Task objective: Your answer should consist only of the lines below from the one with "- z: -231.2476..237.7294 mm" through the one with "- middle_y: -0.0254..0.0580", copied exactly.

§

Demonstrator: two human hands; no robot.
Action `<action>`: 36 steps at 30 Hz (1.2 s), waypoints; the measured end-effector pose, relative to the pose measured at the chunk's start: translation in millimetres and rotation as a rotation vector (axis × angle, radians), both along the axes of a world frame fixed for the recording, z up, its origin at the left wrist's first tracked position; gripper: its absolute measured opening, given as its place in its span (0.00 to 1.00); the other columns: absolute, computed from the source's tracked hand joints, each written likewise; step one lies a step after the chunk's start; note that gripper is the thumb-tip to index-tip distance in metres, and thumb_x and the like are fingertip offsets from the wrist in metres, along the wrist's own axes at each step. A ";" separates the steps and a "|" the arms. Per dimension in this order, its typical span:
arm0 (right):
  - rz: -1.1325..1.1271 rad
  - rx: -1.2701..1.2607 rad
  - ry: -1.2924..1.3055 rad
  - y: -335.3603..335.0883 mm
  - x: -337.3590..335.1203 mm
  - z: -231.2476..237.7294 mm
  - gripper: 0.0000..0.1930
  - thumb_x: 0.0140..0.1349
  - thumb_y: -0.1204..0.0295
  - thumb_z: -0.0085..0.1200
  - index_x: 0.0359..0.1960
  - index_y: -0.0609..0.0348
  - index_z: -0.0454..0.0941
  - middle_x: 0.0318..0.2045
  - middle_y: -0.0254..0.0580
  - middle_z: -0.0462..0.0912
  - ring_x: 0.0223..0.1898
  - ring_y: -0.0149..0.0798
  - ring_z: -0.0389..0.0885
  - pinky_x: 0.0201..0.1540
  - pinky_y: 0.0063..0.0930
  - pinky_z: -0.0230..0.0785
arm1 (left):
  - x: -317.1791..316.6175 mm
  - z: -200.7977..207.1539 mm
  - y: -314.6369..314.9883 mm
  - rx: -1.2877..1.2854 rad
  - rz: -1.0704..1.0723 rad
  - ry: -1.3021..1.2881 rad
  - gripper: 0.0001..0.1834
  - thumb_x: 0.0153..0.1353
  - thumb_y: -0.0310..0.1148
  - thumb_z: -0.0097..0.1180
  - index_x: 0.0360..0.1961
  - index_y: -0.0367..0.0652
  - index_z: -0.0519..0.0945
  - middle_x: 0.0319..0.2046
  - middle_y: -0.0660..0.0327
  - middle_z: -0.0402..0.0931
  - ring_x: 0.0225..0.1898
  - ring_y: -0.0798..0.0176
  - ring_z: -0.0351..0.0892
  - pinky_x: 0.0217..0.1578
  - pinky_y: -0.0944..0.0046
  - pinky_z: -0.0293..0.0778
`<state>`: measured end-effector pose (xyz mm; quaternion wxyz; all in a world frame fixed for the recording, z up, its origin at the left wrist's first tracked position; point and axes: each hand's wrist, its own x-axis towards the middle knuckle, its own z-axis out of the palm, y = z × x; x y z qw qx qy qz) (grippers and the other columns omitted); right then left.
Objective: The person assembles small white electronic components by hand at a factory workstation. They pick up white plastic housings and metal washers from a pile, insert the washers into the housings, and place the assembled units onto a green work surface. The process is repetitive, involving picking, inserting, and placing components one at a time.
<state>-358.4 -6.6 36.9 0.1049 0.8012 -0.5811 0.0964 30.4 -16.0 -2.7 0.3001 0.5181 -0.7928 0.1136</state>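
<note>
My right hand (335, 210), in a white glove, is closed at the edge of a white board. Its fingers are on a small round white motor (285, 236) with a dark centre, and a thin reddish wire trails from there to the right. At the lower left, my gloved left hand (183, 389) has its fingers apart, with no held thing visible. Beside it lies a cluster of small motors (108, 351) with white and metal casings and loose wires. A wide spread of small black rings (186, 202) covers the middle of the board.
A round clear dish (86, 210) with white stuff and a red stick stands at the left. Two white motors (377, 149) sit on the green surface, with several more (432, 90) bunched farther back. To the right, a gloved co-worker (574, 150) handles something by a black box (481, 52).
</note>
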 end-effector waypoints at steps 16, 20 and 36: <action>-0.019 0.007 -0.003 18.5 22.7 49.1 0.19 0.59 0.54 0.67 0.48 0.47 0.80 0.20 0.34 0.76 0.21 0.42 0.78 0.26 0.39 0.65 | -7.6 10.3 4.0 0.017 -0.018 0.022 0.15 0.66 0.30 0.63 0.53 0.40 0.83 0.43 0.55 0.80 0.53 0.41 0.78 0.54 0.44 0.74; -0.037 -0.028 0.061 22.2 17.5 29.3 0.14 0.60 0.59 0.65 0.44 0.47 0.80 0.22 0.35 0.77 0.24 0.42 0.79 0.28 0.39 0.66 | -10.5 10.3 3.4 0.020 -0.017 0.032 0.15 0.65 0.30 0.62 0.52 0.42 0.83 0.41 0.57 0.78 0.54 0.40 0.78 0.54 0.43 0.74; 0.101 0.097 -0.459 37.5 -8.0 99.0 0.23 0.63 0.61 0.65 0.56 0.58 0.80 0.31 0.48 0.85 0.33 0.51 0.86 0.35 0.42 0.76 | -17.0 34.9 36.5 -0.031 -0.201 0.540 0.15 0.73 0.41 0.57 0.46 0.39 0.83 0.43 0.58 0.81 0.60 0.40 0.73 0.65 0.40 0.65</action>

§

Response area:
  - z: -231.2476..237.7294 mm
  - gripper: 0.0000..0.1930
  - thumb_x: 0.0140..0.1349
  - thumb_y: -0.1204..0.0295
  - thumb_z: -0.0085..0.1200
  - index_x: 0.0359..0.1960
  - index_y: -0.0609..0.0348
  - index_z: -0.0454..0.0941
  - middle_x: 0.0318..0.2045
  - middle_y: -0.0254..0.0580

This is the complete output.